- _Assigned task_
Begin with the line holding "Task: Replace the" and end with the last line of the records below. Set down exactly those lines and leave out every picture.

-- Information follows --

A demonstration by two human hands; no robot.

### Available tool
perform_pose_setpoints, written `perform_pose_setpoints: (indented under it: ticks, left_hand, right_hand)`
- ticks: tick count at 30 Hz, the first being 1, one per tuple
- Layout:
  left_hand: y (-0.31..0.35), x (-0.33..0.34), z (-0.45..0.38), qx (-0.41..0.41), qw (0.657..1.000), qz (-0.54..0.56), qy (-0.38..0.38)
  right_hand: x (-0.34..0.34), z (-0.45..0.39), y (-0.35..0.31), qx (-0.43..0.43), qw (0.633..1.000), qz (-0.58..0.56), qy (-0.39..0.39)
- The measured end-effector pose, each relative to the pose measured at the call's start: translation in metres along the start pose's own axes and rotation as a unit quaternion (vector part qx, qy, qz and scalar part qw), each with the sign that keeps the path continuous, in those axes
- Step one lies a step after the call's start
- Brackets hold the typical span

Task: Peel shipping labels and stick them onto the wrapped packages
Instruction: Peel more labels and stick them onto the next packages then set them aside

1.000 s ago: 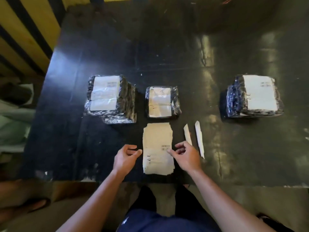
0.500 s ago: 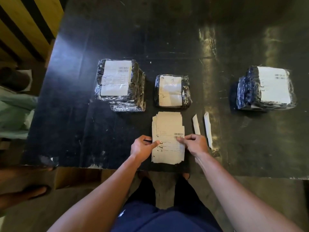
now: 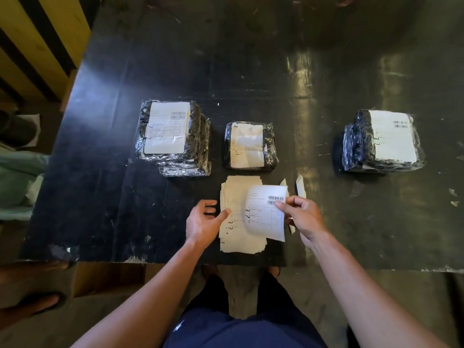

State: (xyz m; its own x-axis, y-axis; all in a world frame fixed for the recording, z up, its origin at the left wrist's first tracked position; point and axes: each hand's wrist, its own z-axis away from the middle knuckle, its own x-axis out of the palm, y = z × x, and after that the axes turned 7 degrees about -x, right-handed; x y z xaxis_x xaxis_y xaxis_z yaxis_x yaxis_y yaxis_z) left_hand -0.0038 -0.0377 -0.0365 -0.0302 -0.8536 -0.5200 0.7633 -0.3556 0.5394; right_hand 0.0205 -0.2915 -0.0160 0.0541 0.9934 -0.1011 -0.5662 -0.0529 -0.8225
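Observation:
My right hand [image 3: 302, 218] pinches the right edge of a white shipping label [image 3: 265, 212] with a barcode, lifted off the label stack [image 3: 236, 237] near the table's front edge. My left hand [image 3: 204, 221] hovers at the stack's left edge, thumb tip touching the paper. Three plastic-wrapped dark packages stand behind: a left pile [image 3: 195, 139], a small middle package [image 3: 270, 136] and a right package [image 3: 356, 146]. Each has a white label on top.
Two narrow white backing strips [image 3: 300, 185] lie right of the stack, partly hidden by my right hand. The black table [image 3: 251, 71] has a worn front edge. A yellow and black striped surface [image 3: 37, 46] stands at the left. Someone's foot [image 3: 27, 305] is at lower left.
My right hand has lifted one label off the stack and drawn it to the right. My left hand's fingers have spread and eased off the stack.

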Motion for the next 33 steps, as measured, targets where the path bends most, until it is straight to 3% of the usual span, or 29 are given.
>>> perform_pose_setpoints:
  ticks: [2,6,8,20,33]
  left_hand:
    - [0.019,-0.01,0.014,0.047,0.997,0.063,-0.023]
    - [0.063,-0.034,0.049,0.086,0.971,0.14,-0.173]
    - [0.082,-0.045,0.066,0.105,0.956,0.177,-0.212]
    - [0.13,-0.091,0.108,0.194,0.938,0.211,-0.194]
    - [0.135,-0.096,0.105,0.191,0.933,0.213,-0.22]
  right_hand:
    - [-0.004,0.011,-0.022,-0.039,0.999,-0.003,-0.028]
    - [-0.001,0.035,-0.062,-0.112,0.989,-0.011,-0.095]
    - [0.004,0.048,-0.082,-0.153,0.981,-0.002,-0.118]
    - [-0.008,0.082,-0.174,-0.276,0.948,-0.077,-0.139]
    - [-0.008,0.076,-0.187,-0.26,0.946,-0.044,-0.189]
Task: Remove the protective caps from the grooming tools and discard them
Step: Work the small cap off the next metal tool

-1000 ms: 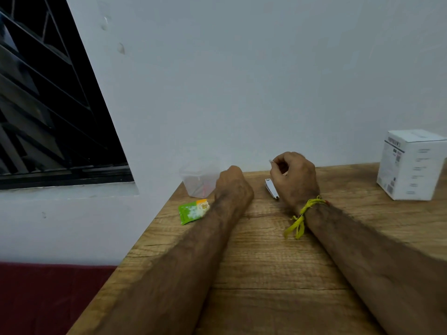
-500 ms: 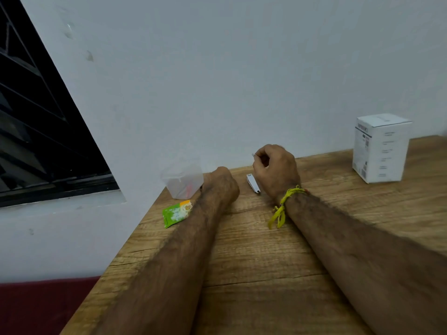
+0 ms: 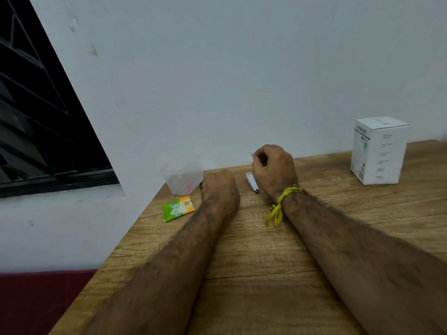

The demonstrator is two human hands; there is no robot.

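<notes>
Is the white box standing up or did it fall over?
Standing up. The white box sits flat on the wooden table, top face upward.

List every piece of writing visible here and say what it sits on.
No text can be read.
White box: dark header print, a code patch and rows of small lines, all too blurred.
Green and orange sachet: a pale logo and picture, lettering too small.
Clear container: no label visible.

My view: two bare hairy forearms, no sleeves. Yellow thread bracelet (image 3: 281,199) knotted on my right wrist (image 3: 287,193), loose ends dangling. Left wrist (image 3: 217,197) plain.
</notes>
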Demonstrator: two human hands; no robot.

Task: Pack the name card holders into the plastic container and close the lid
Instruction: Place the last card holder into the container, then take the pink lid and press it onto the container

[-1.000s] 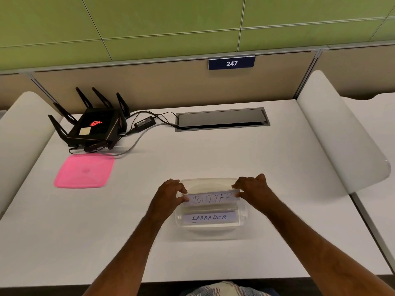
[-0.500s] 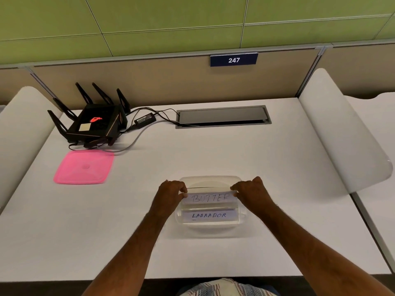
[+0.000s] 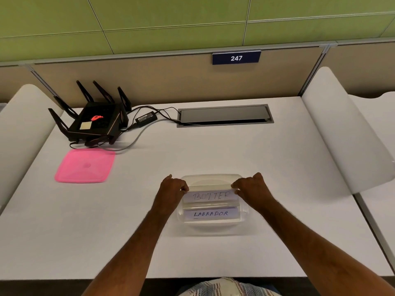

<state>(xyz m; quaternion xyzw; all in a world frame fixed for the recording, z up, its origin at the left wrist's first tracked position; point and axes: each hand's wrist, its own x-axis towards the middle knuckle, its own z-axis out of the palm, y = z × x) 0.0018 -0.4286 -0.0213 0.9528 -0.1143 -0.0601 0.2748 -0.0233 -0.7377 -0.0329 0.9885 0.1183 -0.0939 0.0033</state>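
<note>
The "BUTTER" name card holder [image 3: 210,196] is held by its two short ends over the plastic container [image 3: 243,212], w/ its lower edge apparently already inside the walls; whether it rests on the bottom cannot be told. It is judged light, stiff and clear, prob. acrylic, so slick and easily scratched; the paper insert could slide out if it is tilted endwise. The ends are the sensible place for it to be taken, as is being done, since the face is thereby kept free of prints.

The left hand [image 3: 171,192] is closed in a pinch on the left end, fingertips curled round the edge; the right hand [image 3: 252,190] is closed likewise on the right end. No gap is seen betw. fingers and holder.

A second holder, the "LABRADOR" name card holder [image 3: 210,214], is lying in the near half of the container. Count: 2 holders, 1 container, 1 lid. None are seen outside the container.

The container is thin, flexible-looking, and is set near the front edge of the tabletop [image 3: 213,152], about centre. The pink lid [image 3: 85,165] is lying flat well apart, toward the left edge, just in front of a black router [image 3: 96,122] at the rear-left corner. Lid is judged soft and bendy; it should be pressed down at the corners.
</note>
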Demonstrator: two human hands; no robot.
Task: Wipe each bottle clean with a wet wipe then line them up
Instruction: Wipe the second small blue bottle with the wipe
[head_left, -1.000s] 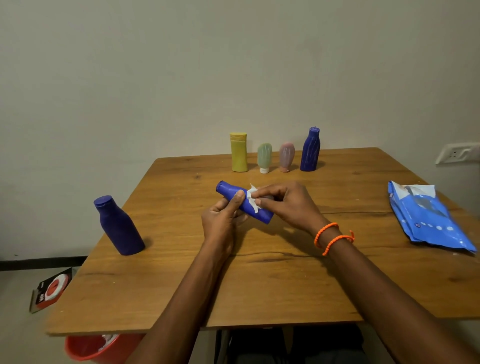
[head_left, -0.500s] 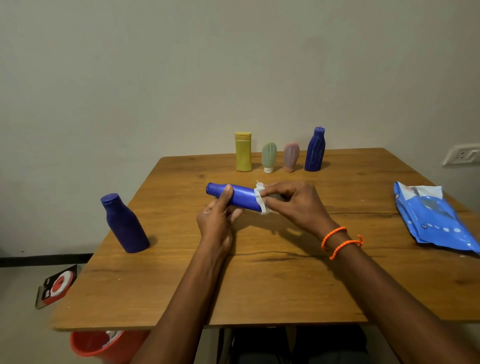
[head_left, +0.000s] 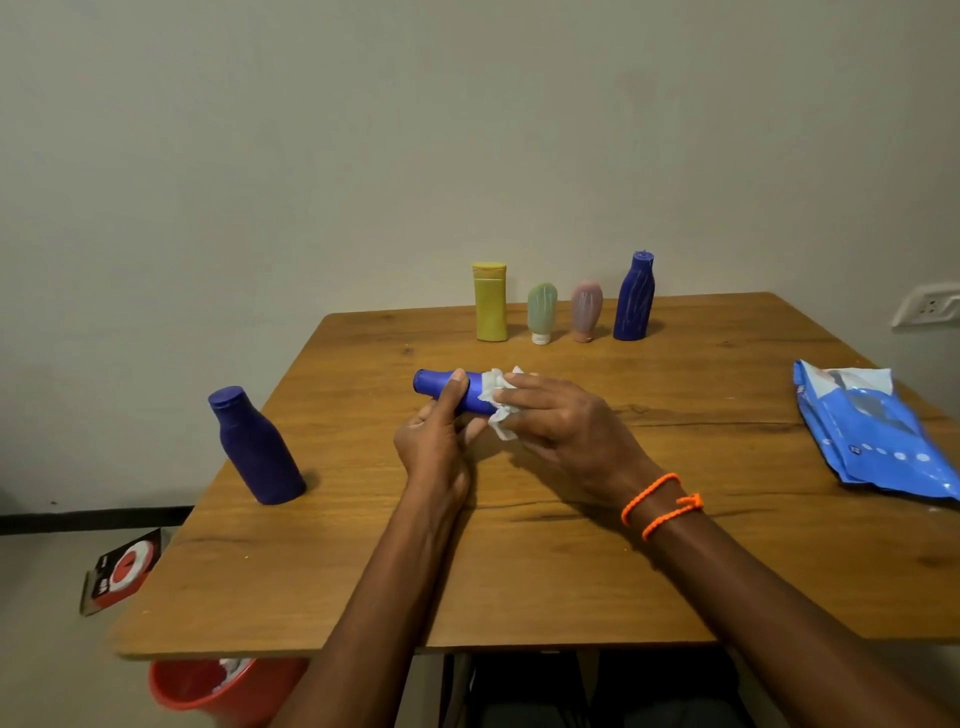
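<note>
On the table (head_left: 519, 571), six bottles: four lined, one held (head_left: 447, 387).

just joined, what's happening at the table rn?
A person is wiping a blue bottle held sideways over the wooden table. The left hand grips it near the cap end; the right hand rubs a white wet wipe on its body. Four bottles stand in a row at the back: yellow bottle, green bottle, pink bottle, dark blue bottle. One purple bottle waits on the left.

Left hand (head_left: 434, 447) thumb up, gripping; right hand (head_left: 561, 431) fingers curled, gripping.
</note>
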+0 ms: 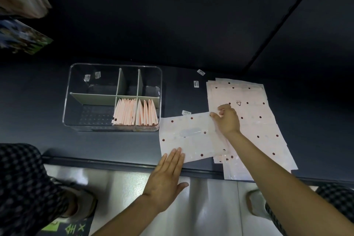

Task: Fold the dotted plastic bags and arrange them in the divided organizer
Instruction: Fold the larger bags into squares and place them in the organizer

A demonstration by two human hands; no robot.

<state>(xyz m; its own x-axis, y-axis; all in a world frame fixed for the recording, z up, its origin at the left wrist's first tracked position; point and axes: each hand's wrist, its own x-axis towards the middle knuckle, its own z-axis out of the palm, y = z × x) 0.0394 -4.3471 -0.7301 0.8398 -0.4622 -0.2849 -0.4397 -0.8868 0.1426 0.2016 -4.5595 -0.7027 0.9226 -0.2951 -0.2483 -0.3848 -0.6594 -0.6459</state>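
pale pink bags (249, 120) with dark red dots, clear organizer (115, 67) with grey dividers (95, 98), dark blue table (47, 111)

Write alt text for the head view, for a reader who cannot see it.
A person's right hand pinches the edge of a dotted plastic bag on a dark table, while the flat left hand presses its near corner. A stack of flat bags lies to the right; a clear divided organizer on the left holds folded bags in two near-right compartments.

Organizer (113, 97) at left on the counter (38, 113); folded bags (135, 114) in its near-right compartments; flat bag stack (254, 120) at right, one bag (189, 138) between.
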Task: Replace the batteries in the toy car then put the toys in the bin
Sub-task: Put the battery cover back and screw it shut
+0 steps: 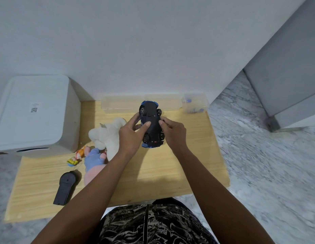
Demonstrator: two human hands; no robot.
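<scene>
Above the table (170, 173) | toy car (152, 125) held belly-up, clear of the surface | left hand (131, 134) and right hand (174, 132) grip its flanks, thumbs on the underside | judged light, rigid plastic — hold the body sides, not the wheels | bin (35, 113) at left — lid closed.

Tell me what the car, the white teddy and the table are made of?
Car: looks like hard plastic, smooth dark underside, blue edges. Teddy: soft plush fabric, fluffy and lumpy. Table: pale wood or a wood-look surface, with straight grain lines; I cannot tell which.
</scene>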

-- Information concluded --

- _Response_
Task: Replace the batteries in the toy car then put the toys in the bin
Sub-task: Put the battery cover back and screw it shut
+0 steps: 
Demonstrator: two human hands; no robot.
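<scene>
Above the table (170, 173) | toy car (152, 125) held belly-up, clear of the surface | left hand (131, 134) and right hand (174, 132) grip its flanks, thumbs on the underside | judged light, rigid plastic — hold the body sides, not the wheels | bin (35, 113) at left — lid closed.

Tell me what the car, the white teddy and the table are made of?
Car: looks like hard plastic, smooth dark underside, blue edges. Teddy: soft plush fabric, fluffy and lumpy. Table: pale wood or a wood-look surface, with straight grain lines; I cannot tell which.
</scene>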

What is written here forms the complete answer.